### [What is needed]
Exactly as they stand, the data below are to be printed again.
---
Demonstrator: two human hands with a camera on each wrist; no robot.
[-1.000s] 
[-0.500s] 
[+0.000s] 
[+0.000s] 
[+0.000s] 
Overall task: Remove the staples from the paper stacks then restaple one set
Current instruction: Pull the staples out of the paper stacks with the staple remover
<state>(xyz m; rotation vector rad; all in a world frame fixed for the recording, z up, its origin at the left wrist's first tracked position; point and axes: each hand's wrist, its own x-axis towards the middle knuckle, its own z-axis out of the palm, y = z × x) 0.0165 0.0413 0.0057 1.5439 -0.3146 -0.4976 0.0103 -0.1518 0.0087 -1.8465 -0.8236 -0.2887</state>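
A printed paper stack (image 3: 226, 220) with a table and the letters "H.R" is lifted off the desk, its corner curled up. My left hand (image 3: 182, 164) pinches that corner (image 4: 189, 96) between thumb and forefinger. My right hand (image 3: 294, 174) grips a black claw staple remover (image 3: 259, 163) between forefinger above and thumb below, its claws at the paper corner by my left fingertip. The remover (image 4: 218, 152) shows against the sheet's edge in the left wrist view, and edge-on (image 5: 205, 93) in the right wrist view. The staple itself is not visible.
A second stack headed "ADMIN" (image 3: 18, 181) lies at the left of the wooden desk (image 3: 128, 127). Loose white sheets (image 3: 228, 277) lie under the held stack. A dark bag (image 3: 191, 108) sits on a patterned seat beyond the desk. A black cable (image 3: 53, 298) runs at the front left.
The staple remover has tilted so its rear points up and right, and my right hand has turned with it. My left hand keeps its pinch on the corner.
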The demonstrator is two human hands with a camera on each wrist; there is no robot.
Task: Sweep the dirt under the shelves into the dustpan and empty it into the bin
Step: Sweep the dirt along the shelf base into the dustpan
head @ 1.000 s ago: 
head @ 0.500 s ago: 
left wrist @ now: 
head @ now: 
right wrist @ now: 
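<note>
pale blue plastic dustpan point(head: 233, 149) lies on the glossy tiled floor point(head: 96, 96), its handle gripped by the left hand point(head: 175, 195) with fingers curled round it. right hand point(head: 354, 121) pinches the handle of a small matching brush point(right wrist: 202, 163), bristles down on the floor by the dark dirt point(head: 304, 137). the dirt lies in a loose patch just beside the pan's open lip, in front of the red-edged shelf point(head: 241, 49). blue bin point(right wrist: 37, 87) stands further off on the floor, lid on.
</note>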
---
### [Result of the exercise]
Demonstrator: two human hands with a camera on each wrist; no robot.
[-1.000s] 
[-0.500s] 
[+0.000s] 
[+0.000s] 
[+0.000s] 
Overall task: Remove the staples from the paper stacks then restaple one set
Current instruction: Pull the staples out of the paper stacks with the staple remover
<state>(xyz m; rotation vector rad; all in a world frame fixed for the recording, z up, its origin at the left wrist's first tracked position; point and axes: each hand's wrist, its own x-axis towards the middle knuckle, its own z-axis out of the palm, y = z × x) 0.0165 0.0413 0.0057 1.5439 -0.3146 -0.4976 0.0103 -0.1518 0.0087 -1.8465 -0.8236 -0.2887</state>
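A printed paper stack (image 3: 226, 220) with a table and the letters "H.R" is lifted off the desk, its corner curled up. My left hand (image 3: 182, 164) pinches that corner (image 4: 189, 96) between thumb and forefinger. My right hand (image 3: 294, 174) grips a black claw staple remover (image 3: 259, 163) between forefinger above and thumb below, its claws at the paper corner by my left fingertip. The remover (image 4: 218, 152) shows against the sheet's edge in the left wrist view, and edge-on (image 5: 205, 93) in the right wrist view. The staple itself is not visible.
A second stack headed "ADMIN" (image 3: 18, 181) lies at the left of the wooden desk (image 3: 128, 127). Loose white sheets (image 3: 228, 277) lie under the held stack. A dark bag (image 3: 191, 108) sits on a patterned seat beyond the desk. A black cable (image 3: 53, 298) runs at the front left.
The staple remover has tilted so its rear points up and right, and my right hand has turned with it. My left hand keeps its pinch on the corner.
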The demonstrator is two human hands with a camera on each wrist; there is no robot.
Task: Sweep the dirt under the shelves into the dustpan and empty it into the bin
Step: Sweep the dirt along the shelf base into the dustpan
head @ 1.000 s ago: 
head @ 0.500 s ago: 
left wrist @ now: 
head @ now: 
right wrist @ now: 
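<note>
pale blue plastic dustpan point(head: 233, 149) lies on the glossy tiled floor point(head: 96, 96), its handle gripped by the left hand point(head: 175, 195) with fingers curled round it. right hand point(head: 354, 121) pinches the handle of a small matching brush point(right wrist: 202, 163), bristles down on the floor by the dark dirt point(head: 304, 137). the dirt lies in a loose patch just beside the pan's open lip, in front of the red-edged shelf point(head: 241, 49). blue bin point(right wrist: 37, 87) stands further off on the floor, lid on.
</note>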

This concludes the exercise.